The parathyroid carcinomas and the atypical adenoma did not immunostain for parafibromin, and the Ki-67 proliferation indices of the parathyroid carcinomas were 5 and 14.5%. The aggressive and recurrent behavior of the parathyroid carcinoma is consistent with observations that indicate that the presence of a CDC73 mutation and loss of parafibromin immunostaining predicts significantly higher recurrence rates and lower overall 10-year survival (17). Loss of parafibromin immunostaining has been reported to be a better predictor of clinical outcome and mortality rates than CDC73 mutation (20), and our findings are consistent with these observations. Further studies are needed to evaluate the predictive value of these tumor markers (17, 19–21) in patients with CDC73 germline mutations in sporadic cases of parathyroid carcinomas and atypical adenomas.
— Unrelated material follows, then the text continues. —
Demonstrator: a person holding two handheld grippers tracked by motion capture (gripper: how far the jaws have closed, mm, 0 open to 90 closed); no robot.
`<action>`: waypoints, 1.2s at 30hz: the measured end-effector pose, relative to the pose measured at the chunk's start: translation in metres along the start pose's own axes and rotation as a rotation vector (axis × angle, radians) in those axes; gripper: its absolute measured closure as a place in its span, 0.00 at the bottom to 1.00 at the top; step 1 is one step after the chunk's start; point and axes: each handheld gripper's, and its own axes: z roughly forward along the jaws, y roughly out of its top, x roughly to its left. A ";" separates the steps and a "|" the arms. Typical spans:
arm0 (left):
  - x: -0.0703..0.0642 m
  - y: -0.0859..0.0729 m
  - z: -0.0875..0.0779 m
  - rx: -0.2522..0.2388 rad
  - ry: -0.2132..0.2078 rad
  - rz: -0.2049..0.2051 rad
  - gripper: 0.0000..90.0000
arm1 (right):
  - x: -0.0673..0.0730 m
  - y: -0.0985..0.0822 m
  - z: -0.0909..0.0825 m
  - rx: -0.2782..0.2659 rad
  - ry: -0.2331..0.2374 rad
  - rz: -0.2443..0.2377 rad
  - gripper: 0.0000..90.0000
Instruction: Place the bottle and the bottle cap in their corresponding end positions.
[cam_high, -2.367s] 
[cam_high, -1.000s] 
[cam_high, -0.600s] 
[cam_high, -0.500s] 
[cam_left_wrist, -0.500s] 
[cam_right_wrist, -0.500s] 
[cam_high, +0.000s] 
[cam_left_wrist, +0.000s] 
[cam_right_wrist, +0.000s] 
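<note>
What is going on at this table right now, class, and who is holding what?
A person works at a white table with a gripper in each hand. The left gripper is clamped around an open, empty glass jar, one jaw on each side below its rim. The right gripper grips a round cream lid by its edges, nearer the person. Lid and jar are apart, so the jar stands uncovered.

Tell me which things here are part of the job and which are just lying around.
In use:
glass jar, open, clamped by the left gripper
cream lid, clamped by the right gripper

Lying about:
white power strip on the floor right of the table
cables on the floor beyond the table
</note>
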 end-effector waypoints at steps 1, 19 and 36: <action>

In summary, we report a previously unreported intragenic deletion involving exons 1–10 of the CDC73 gene in familial PHPT associated with parathyroid carcinoma. In addition to parathyroid tumors, this deletion was associated in two males with thoracic aortic aneurysms, which possibly represents a new manifestation of CDC73 mutations. The findings of the present study underline the need for performing CDC73 deletion analysis in HPT-JT, FIHP, parathyroid carcinoma, and/or severe early-onset PHPT patients who do not have point mutations.